TASK PROMPT: Reprint all of the data below exactly as shown and skip every image.

Top of GIVEN DATA

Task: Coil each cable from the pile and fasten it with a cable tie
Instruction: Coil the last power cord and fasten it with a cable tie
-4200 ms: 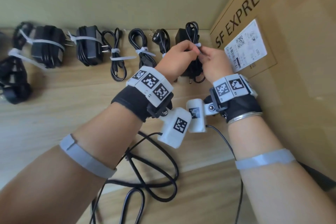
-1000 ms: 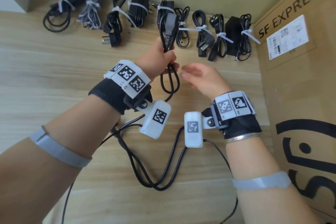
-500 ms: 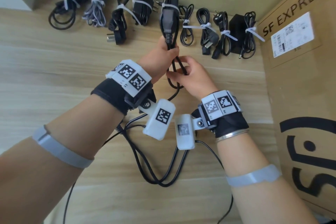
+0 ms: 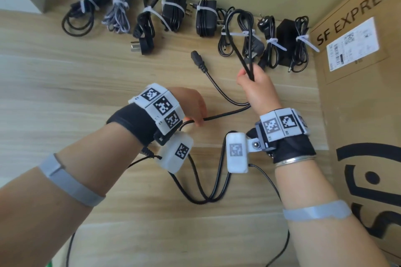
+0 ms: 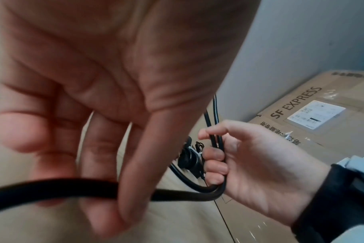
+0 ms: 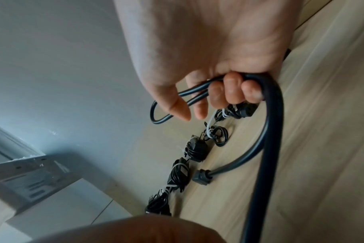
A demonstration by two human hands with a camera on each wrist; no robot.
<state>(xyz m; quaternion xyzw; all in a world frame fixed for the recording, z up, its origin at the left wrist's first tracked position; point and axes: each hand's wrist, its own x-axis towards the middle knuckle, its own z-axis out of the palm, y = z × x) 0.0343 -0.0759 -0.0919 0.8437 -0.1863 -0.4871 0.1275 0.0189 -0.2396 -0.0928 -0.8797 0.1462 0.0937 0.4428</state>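
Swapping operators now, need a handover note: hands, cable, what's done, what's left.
Right hand grips a first loop of the black cable, raised above the floor. Left hand pinches the same cable further along; its connector end lies loose on the floor.
Done: a row of tied bundles along the wall.
Left: finish coiling this cable, then tie it. No loose cable tie in view. The pile is not in view.

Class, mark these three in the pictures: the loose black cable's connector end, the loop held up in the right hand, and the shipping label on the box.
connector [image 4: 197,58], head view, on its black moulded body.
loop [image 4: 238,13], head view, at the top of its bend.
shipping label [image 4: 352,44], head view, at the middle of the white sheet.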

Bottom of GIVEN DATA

RESPONSE FOR THIS EXERCISE:
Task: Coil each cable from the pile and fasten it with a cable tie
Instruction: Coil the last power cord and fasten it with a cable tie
-4200 ms: 
-1000 ms: 
-500 ms: 
+0 ms: 
+0 ms: 
+0 ms: 
A demonstration by two human hands with a camera on each wrist; no robot.
<state>(xyz m; quaternion xyzw; all in a world frame fixed for the recording, z up, its origin at the left wrist's first tracked position; point and axes: each hand's wrist, its own x-axis towards the middle knuckle, its own z-axis out of the palm, y = z × x) 0.0343 -0.0759 -0.0919 0.8437 -0.1863 -0.4871 0.1275 0.0189 -0.2396 -0.0928 -0.8797 0.1462 0.0937 0.4428</state>
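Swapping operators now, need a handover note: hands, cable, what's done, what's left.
Right hand grips a first loop of the black cable, raised above the floor. Left hand pinches the same cable further along; its connector end lies loose on the floor.
Done: a row of tied bundles along the wall.
Left: finish coiling this cable, then tie it. No loose cable tie in view. The pile is not in view.

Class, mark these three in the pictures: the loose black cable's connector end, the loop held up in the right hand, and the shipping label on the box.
connector [image 4: 197,58], head view, on its black moulded body.
loop [image 4: 238,13], head view, at the top of its bend.
shipping label [image 4: 352,44], head view, at the middle of the white sheet.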

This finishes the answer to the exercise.